Kerendahan hati dalam bahasa Yunani dituliskan dengan kata "praios" (Ingris: meek) artinya lemah lembut. Kata praios juga dipakai dalam salah satu tema kotbah Yesus berkata bahwa berbahagialah orang yang lemah lembut (praios), karena mereka akan memiliki bumi. Maksud Yesus dengan lemah lembut (meek)adalah seseorang yang menyerah kepada Allah. Kerendahan hati memang erat kaitannya dengan peyerahan dan ketergantungan total kepada Allah. Dalam suratnya kepada jemaat di Galatia, Rasul Paulus menuliskan tentang buah Roh yang salah satunya adalah kerendahan hati/kelemahlembutan (praios, praiotes). Jadi ternyata kerendahan hati juga merupakan salah satu bagian dari buah Roh. Salah satu tanda kedewasaan rohani adalah memiliki buah Roh termasuk salah satunya buah kerendahan hati/kelemahlembutan.
Jika kita mau mendalami tentang ciri-ciri orang yang rendah hati, maka akan kita lihat apakah ciri-ciri orang yang punya kerendahan hati, yakni:
Pertama, berani mengakui kesalahan. Karena gengsi, sedikit orang berani mengakui kesalahan sendiri di depan sesamanya, bahkan di hadapan Tuhan; mereka lebih memilih menyembunyikan kesalahannya dan berlaku munafik. "Siapa menyembunyikan pelanggarannya tidak akan beruntung, tetapi siapa mengakuinya dan meninggalkannya akan disayangi" (Ams. 28:13).
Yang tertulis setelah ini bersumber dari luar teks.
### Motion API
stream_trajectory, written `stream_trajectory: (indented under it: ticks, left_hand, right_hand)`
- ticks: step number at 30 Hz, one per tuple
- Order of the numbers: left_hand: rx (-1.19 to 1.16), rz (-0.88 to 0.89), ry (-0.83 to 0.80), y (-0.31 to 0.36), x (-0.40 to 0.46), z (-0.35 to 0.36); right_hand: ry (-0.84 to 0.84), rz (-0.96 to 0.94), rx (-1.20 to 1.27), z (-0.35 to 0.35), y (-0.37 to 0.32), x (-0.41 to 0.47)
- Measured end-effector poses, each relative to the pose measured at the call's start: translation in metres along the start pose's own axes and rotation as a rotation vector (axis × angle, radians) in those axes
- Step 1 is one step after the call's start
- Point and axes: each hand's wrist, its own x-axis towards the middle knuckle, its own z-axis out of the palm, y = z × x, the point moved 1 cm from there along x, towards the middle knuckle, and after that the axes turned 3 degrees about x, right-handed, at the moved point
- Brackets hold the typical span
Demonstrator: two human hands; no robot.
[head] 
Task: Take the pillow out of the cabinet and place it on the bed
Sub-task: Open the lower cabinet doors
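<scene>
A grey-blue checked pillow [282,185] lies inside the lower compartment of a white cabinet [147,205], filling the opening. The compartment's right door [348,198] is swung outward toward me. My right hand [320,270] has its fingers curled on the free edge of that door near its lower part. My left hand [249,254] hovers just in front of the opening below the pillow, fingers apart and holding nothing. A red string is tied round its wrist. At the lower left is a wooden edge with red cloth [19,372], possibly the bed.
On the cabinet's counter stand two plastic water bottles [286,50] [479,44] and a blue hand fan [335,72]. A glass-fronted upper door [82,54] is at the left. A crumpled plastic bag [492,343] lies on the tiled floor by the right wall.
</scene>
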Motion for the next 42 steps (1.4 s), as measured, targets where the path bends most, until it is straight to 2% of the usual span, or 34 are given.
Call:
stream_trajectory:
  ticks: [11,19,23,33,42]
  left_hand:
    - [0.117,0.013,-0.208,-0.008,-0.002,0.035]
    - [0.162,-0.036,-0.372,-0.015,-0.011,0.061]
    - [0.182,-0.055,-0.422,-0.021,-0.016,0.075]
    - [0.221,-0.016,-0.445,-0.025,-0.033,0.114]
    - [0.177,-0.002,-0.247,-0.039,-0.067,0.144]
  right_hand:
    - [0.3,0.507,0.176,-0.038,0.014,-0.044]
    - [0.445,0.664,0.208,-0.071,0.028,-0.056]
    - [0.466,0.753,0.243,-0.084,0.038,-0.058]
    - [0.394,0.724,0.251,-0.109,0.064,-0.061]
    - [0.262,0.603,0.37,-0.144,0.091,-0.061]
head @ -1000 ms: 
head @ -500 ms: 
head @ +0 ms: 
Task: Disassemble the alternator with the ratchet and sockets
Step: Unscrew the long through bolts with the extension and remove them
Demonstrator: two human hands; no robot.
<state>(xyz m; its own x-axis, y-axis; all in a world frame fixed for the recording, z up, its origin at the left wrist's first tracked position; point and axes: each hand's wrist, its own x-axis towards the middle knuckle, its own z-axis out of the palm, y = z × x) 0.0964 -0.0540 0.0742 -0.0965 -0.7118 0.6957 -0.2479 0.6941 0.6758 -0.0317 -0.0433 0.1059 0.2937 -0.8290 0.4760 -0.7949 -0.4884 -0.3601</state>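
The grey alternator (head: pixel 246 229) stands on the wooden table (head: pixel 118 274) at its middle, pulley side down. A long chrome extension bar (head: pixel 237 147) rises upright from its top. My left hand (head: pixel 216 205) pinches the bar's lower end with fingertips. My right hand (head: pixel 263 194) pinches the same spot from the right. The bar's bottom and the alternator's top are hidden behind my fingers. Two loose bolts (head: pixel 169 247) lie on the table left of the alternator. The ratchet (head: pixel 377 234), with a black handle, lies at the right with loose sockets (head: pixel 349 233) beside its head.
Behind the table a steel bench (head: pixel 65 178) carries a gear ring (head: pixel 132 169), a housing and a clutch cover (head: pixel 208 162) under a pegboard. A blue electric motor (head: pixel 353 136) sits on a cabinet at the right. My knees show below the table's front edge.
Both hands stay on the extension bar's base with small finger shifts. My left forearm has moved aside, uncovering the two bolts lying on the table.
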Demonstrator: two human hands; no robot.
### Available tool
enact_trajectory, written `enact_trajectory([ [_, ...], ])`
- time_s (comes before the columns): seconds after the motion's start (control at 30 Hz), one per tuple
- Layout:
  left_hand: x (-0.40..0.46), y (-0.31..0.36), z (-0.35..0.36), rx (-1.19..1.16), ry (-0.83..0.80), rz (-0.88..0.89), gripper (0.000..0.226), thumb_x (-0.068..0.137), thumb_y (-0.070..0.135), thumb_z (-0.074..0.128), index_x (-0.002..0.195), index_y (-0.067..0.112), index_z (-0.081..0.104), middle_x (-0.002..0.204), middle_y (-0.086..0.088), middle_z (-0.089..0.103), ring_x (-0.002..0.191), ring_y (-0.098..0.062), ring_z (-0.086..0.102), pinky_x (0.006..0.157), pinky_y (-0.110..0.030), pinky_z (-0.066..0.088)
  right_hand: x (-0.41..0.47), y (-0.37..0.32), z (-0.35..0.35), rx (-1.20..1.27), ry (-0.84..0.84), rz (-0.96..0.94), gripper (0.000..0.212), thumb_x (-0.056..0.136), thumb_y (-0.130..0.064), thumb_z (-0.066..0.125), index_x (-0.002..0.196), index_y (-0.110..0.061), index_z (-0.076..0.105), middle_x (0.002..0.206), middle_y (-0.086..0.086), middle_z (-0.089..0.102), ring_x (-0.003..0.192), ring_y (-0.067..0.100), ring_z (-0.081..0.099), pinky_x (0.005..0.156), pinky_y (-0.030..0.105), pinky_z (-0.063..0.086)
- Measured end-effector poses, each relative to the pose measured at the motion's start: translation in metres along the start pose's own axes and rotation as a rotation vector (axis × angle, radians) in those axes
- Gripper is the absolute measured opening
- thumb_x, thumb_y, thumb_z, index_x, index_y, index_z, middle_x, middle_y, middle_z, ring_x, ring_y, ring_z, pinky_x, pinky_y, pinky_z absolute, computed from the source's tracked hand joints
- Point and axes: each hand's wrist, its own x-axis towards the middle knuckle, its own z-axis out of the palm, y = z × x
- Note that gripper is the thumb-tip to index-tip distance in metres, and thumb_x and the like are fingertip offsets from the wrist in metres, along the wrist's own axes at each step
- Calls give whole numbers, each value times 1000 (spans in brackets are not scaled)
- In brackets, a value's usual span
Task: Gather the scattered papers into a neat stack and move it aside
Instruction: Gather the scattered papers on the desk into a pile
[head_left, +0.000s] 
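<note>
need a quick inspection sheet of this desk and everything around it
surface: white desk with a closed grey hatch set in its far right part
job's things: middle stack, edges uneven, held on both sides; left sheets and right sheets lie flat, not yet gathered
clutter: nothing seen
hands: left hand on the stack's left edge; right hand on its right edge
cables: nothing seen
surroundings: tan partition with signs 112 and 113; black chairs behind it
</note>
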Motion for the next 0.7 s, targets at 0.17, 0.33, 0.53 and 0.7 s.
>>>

Kedua, mau belajar dan diajar. Proses “belajar dan diajar” itu tidak hanya melalui pendidikan formal di sekolah atau kampus, tetapi juga melalui “sekolah” kehidupan ketika kita berinteraksi dengan sesama di mana pun berada. Proses ini tidak mengenal batasan usia dan waktu. "Besi menajamkan besi, orang menajamkan sesamanya" (Ams. 27:17). "Tinggi hati mendahului kehancuran, tetapi kerendahan hati mendahului kehormatan" (Ams. 18:12)
Sejatinya ada tiga keinginan hakiki setiap orang, yaitu:
1) ingin dirinya diterima
2) ingin dirinya dihormati
3) ingin dirinya dihargai
Jika ketiga keinginan hakiki ini tidak bisa dipenuhi dalam kehidupan keluarga maka kita akan mengalami kecenderungan untuk tinggi hati dan sombong. Dan kita akan berusaha memenuhi keinginan itu sepanjang hidup kita. Pencarian pemenuhan keinginan hakiki setiap orang akan mempengaruhi juga keseimbangan di dalam dirinya dan di segala aspek kehidupannya termasuk dalam hal iman dan kerohanian dirinya.
Contohnya: si "A" otaknya cerdas, karir sukses, kaya artinya keinginan hakiki dirinya sudah ia peroleh yaitu: dihormati dan dihargai orang lain karena kehebatan intelektual dan memiliki banyak harta dunia. Tetapi ia baru menyadari bila ambisinya selalu mau menjadi yang terbaik membuat dirinya tidak bisa menerima kenyataan suatu kali orang lain mengalahkan dia padahal ia yakin dirinya lebih baik dari pada orang yang mengalahkan dirinya. Akibatnya terbentuklah karakter yang membentuk prinsip hidup si "A" bahwa jati dirinya akan diterima oleh oang lain bila ia sukses dan kaya! Kita lihat, si "A" sukses dan kaya namun dirinya tertekan dan tidak bisa menguasai diri untuk bersikap rendah hati dan tanpa ia sadari mendidik anaknya seperti cara ayahnya mendidik dirinya dan salah satu anaknya stress
dan "down".
dan "down".
Dalam nas kotbah Minggu ini, Yesus menasehati agar bersikap kita hidup rendah hati dan tidak bersikap tinggi hati. “Sebab barangsiapa meninggikan diri, ia akan direndahkan dan barangsiapa merendahkan diri, ia akan ditinggikan” (ay. 11). Kita ini manusia lemah dan kemampuan terbatas; itupun berasal dari Aĺlah. apa yang mau dibanggakan? Kepintaran dan kekayaan yang ada pada diri kita itu semua karena kasih karunia Allah.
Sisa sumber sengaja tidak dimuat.